DESCRIPTION OF THE TASK => Repeat exactly, and only, the lines below starting at the line that contains "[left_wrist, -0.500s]" and ending at the line that contains "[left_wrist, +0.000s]", inclusive of both.

Records from a dataset
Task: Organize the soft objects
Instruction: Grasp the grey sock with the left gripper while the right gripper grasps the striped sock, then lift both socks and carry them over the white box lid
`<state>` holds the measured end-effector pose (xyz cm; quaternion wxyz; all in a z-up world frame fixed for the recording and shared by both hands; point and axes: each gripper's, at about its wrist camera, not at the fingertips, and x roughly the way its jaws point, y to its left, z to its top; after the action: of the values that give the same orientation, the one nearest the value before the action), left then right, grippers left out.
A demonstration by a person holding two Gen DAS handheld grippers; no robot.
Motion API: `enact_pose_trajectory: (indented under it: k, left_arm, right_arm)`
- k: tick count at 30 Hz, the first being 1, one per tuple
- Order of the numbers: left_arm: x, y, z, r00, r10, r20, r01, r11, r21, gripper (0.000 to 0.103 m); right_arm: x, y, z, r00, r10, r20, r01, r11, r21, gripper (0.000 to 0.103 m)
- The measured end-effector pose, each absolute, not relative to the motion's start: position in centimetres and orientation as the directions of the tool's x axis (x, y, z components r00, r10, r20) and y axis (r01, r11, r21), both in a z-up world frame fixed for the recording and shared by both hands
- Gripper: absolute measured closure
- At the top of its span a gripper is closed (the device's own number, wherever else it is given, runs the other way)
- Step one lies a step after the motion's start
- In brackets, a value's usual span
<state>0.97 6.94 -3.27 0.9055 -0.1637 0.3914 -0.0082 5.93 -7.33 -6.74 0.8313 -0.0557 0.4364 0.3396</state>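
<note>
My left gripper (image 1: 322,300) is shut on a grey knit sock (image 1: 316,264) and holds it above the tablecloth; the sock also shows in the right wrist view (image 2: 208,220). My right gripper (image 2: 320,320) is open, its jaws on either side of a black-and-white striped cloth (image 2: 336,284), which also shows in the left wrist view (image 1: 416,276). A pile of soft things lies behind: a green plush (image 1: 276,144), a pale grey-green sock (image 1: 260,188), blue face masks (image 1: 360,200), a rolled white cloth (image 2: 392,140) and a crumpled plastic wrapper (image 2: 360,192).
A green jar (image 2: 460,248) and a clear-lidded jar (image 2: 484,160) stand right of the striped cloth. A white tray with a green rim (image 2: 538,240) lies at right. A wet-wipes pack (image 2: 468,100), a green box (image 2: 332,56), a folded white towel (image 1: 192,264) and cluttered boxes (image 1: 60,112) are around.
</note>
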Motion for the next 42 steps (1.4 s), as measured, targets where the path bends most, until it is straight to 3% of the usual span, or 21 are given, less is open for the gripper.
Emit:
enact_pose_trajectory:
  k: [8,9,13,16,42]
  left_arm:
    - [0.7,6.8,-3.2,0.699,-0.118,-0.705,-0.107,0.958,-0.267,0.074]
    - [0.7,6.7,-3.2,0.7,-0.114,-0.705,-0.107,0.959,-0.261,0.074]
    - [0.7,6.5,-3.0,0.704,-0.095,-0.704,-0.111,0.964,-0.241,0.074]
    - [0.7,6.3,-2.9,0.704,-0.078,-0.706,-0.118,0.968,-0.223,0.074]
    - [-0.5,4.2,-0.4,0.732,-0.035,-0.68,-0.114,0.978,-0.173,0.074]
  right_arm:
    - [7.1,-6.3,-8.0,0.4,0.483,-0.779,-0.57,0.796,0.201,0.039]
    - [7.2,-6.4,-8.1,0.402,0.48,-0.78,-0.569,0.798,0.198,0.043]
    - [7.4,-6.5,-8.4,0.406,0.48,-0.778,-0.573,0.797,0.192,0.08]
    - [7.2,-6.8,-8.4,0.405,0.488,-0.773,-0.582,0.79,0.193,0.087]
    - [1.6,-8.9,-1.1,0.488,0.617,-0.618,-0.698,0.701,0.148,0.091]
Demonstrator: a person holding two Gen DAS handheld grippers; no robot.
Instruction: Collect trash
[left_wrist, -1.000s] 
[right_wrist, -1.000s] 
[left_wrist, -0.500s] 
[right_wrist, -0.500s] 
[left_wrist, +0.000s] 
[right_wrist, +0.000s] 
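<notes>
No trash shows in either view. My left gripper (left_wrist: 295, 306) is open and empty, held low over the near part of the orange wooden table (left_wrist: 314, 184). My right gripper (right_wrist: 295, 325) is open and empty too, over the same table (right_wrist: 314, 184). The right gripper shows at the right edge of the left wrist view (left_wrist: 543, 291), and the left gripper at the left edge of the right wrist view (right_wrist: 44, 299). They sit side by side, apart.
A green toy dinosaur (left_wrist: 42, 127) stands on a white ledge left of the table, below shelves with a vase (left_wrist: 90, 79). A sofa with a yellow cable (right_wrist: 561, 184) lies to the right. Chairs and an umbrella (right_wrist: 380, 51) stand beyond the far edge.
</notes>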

THE COMPLETED TASK =>
[left_wrist, -0.500s] 
[right_wrist, -0.500s] 
[left_wrist, +0.000s] 

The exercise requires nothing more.